▶ [Extracted material]:
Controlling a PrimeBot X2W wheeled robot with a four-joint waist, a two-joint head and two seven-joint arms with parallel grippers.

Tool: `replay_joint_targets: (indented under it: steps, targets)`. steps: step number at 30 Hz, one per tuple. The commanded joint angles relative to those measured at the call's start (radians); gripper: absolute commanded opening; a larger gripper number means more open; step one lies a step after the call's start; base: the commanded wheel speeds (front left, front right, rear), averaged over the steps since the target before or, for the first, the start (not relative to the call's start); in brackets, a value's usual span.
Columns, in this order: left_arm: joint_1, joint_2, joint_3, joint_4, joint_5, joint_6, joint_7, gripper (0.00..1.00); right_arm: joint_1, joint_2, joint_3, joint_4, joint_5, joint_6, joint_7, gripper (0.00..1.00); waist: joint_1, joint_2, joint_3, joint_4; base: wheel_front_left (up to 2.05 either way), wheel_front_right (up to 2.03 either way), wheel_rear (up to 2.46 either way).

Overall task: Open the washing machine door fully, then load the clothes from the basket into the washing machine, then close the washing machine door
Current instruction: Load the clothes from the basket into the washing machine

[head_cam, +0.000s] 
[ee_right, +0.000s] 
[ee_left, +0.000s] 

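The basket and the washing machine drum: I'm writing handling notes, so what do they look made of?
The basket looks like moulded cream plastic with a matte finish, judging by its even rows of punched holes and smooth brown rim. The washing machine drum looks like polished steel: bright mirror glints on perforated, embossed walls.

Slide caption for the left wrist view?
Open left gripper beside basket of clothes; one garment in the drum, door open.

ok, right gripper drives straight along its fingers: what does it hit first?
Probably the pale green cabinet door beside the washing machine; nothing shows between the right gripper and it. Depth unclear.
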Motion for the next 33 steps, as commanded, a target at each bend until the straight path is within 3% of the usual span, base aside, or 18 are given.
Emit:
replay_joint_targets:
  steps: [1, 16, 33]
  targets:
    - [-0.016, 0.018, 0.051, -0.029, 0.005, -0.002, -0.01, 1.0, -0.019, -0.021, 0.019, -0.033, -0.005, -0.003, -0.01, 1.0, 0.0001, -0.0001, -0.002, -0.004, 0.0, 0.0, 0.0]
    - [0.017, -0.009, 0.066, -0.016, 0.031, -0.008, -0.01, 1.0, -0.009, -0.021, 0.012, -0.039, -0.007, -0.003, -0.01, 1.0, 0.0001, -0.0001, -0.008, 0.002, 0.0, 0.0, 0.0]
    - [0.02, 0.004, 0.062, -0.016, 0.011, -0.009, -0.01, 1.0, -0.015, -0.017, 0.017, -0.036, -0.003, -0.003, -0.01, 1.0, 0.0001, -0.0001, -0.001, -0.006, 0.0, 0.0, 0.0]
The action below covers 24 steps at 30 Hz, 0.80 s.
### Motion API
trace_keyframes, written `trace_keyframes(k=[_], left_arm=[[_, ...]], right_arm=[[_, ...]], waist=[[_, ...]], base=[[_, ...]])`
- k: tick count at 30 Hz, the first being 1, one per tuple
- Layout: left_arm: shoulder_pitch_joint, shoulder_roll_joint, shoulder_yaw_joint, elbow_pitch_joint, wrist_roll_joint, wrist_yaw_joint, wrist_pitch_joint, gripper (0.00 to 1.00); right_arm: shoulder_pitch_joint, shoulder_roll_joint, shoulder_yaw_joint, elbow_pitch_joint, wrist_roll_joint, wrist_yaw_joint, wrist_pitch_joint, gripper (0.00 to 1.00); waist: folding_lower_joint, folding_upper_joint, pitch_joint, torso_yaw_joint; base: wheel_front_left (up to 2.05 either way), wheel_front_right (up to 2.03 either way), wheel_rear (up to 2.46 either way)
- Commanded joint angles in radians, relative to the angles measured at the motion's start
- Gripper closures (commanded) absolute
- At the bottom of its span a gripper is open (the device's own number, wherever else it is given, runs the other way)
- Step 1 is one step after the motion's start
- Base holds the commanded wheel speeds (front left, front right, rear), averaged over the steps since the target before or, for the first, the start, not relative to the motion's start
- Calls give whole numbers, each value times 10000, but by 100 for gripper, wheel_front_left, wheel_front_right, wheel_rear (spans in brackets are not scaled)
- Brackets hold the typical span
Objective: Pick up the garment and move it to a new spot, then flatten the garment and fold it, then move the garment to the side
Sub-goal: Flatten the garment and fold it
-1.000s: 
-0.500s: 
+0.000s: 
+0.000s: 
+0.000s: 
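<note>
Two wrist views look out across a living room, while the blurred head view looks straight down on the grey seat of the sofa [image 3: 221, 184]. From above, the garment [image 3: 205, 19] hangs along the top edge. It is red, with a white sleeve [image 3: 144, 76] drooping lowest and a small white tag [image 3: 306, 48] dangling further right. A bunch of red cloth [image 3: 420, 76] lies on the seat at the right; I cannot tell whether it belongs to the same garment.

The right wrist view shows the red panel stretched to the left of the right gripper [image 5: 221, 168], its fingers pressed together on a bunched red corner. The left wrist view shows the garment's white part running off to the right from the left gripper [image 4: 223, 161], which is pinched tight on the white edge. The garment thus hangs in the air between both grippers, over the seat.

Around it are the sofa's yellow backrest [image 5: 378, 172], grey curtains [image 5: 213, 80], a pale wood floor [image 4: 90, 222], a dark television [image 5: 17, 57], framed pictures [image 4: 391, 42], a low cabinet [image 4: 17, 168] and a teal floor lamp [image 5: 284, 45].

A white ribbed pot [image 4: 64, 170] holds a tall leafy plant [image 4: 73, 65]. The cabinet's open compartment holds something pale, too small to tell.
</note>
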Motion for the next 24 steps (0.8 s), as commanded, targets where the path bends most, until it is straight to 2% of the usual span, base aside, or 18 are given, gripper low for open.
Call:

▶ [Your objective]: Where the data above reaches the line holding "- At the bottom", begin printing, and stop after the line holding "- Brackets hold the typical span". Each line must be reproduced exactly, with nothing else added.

▶ [Solution below]:
- At the bottom of its span a gripper is open (the device's own number, wherever else it is given, runs the other way)
- Step 1 is one step after the motion's start
- Base holds the commanded wheel speeds (front left, front right, rear), averaged over the steps since the target before or, for the first, the start, not relative to the motion's start
- Calls give whole numbers, each value times 10000, but by 100 for gripper, wheel_front_left, wheel_front_right, wheel_rear (spans in brackets are not scaled)
- Brackets hold the typical span

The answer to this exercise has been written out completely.